Pero todo cambia con el advenimiento de la modernidad y su discurso basado en el progreso capitalista. A partir de este momento la locura aparece no tanto como una perturbación del juicio cuanto como una alteración en la manera de actuar, de querer, de sentir las pasiones - el miedo por ejemplo -, de adoptar decisiones y de ser libre. ¿Y, entonces, qué rol juega el manicomio en este nuevo proceso?

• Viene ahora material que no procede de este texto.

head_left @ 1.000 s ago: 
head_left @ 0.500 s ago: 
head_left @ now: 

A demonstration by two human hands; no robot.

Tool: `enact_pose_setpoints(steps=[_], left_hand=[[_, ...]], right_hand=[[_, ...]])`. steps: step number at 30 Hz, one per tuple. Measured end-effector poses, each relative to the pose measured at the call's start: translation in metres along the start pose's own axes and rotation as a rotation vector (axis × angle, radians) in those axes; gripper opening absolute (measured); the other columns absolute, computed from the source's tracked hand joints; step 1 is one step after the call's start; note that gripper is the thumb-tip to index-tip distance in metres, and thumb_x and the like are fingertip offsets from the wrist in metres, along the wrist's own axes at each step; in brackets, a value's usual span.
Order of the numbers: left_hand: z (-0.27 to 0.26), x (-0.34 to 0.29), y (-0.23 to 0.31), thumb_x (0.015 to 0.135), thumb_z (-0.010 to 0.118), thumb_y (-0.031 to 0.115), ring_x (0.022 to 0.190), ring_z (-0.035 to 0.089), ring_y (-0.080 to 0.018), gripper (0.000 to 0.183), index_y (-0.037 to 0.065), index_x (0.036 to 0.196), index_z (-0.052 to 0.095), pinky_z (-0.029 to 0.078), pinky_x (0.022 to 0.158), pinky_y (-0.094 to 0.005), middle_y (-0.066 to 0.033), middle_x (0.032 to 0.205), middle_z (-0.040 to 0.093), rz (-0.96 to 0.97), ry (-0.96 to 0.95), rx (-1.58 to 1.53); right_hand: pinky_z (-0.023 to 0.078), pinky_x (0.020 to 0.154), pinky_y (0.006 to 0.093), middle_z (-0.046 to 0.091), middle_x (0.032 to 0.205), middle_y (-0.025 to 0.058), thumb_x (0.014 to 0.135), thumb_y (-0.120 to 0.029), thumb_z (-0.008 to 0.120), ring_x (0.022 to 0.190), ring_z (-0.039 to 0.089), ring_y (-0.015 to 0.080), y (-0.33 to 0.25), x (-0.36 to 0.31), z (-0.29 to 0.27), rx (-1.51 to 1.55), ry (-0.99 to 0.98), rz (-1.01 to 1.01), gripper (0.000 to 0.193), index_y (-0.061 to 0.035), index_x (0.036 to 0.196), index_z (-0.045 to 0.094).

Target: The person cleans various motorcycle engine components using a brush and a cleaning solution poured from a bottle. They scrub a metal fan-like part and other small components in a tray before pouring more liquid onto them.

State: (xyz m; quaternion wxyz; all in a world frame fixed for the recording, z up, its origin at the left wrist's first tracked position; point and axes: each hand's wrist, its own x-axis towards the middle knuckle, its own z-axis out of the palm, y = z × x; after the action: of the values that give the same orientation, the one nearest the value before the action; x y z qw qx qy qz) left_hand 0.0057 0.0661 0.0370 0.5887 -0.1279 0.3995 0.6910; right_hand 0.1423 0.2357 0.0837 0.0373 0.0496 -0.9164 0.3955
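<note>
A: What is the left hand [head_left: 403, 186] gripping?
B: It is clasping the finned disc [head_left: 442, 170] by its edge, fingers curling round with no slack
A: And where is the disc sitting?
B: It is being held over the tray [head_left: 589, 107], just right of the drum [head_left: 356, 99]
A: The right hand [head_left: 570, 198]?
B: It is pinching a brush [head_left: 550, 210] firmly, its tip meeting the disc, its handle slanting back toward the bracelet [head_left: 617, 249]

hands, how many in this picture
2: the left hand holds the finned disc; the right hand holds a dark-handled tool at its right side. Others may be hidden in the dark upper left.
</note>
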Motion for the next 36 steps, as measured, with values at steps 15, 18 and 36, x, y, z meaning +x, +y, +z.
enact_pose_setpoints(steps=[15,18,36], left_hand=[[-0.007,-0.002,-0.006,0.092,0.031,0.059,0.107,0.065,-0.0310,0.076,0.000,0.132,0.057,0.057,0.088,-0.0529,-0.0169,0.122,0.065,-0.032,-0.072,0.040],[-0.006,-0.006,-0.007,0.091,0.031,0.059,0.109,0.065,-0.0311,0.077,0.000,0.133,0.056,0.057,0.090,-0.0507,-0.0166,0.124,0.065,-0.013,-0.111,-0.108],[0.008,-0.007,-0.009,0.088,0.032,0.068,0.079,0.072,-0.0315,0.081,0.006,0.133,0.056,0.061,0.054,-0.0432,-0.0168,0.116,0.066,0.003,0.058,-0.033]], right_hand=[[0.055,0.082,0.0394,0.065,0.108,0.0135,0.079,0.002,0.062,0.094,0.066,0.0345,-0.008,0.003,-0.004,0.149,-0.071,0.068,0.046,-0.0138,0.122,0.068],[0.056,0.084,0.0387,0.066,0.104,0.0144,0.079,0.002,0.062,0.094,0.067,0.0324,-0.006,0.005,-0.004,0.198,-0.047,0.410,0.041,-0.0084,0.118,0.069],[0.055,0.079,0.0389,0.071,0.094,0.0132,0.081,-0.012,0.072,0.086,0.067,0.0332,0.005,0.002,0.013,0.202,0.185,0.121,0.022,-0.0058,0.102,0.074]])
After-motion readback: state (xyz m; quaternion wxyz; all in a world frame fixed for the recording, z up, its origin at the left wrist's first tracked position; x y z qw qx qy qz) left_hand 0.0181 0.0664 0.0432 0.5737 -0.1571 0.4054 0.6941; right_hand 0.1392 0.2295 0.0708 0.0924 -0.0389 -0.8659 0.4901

En primer lugar, permitir descubrir la verdad en la enfermedad mental, alejar todo aquello que en el medio en el que vive el enfermo pueda enmascararla, confundirla, proporcionarle formas aberrantes, alimentarla y también potenciarla. Pero todavía más que un lugar de desvelamiento, el hospital, es un lugar de confrontación; la locura, voluntad desordenada, pasión pervertida, debe de encontrar en él una voluntad recta y pasiones ortodoxas. El médico de manicomio, el protagonista de este cambio, es a la vez quien puede decir la verdad de la enfermedad gracias al saber que posee sobre ella y quien puede producir la enfermedad en su verdad y someterla a la realidad gracias al poder que su voluntad ejerce sobre el propio enfermo. El médico es competente, conoce a los enfermos y las enfermedades, detenta un saber científico que es del mismo tipo que el del químico o el del biólogo. Para Foucault, el psiquiatra se convierte en el "dueño de la locura": el médico es quien la hace mostrarse en su verdad (cuando se oculta, permanece emboscada o silenciosa) y quien la domina, la aplaca y la disuelve, tras haberla desencadenado sabiamente a través de técnicas como la hipnosis y la sugestión y métodos propios del encierro al que se ven sometidos los internos. El miedo, nuevamente aflora, pero en esta ocasión a través del aislamiento, de los interrogatorios públicos y privados, de los tratamientos-castigo tales como la ducha, los coloquios morales (para estimular o amonestar), de la disciplina rigurosa, del trabajo obligatorio, de las recompensas, de las relaciones preferentes entre el médico y determinados enfermos, de las relaciones de vasallaje, de posesión, de domesticación, y a veces de servidumbre que ligan al enfermo con el médico.

En otra oportunidad analizaremos el origen de la psiquiatría moderna, sin embargo la idea era dar luces acerca del origen del encierro mental contemporáneo, motivo de este asilo en el cual me encuentro recluído y desterrado de mis afectos y de mis voliciones.